TASK DETAILS: Copy exactly the line containing "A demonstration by" and all lines after it, through the last line of the material below; omit everything before it.

++++ INFORMATION PROVIDED ++++

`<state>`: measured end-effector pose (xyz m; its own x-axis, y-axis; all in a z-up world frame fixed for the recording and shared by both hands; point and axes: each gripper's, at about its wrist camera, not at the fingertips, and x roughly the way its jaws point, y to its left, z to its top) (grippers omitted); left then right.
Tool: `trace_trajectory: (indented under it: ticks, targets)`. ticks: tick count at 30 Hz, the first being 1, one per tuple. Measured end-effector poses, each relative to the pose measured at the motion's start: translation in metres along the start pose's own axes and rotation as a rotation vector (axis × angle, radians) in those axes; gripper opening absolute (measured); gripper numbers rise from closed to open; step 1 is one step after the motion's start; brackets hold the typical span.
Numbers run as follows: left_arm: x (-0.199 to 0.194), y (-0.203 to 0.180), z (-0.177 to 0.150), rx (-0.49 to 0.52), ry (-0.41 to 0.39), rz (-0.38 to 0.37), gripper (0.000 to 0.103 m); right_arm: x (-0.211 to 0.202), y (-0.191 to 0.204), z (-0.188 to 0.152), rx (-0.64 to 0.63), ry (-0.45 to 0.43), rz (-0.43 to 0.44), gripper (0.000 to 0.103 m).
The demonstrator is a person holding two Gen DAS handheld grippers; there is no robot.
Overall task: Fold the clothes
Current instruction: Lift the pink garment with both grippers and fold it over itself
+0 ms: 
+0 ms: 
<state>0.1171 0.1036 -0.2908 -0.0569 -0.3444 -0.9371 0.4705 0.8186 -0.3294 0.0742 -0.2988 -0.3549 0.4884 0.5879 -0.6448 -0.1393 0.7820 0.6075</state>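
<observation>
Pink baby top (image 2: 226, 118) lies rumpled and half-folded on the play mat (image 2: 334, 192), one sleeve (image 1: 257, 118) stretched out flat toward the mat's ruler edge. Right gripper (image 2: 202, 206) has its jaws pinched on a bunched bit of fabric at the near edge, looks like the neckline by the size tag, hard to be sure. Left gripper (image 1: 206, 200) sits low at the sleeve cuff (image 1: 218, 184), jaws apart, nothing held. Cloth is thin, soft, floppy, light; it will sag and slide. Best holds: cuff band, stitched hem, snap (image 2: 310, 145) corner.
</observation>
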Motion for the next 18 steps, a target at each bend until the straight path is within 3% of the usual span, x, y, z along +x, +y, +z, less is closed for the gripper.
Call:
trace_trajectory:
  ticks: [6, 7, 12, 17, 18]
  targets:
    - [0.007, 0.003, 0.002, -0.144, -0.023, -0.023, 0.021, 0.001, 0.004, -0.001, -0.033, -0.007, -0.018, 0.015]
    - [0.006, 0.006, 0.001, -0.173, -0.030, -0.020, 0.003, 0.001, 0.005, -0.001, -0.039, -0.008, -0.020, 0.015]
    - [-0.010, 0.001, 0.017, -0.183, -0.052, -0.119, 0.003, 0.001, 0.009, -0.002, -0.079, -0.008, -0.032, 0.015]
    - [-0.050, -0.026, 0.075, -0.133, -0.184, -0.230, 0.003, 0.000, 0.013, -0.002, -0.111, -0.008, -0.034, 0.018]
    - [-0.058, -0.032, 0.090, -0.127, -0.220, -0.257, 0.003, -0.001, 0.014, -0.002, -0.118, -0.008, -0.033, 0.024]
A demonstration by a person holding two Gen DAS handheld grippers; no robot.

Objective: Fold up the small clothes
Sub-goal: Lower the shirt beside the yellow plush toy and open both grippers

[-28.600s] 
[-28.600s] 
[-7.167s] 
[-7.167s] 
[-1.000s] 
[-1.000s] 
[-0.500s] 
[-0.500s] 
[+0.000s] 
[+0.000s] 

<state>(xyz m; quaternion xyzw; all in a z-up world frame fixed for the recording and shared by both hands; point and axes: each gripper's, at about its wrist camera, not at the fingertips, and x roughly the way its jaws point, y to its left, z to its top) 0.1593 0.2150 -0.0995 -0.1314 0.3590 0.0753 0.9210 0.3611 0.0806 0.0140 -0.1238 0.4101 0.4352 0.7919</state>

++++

WRITTEN SOLUTION:
A demonstration by a person holding two Gen DAS handheld grippers; no robot.

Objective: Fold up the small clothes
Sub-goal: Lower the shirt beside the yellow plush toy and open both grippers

[-28.600s] 
[-28.600s] 
[-7.167s] 
[-7.167s] 
[-1.000s] 
[-1.000s] 
[-0.500s] 
[-0.500s] 
[+0.000s] 
[+0.000s] 

<state>(xyz m; quaternion xyzw; all in a z-up world frame fixed for the recording and shared by both hands; point and axes: each gripper's, at about its wrist camera, not at the fingertips, and x roughly the way its jaws point, y to its left, z to its top) 0.1593 0.2150 -0.0995 -0.1314 0.3590 0.0753 0.9210 0.3611 0.0806 0.0140 -0.1238 0.4101 0.4352 0.7919</state>

The exercise is done, and nothing more is needed.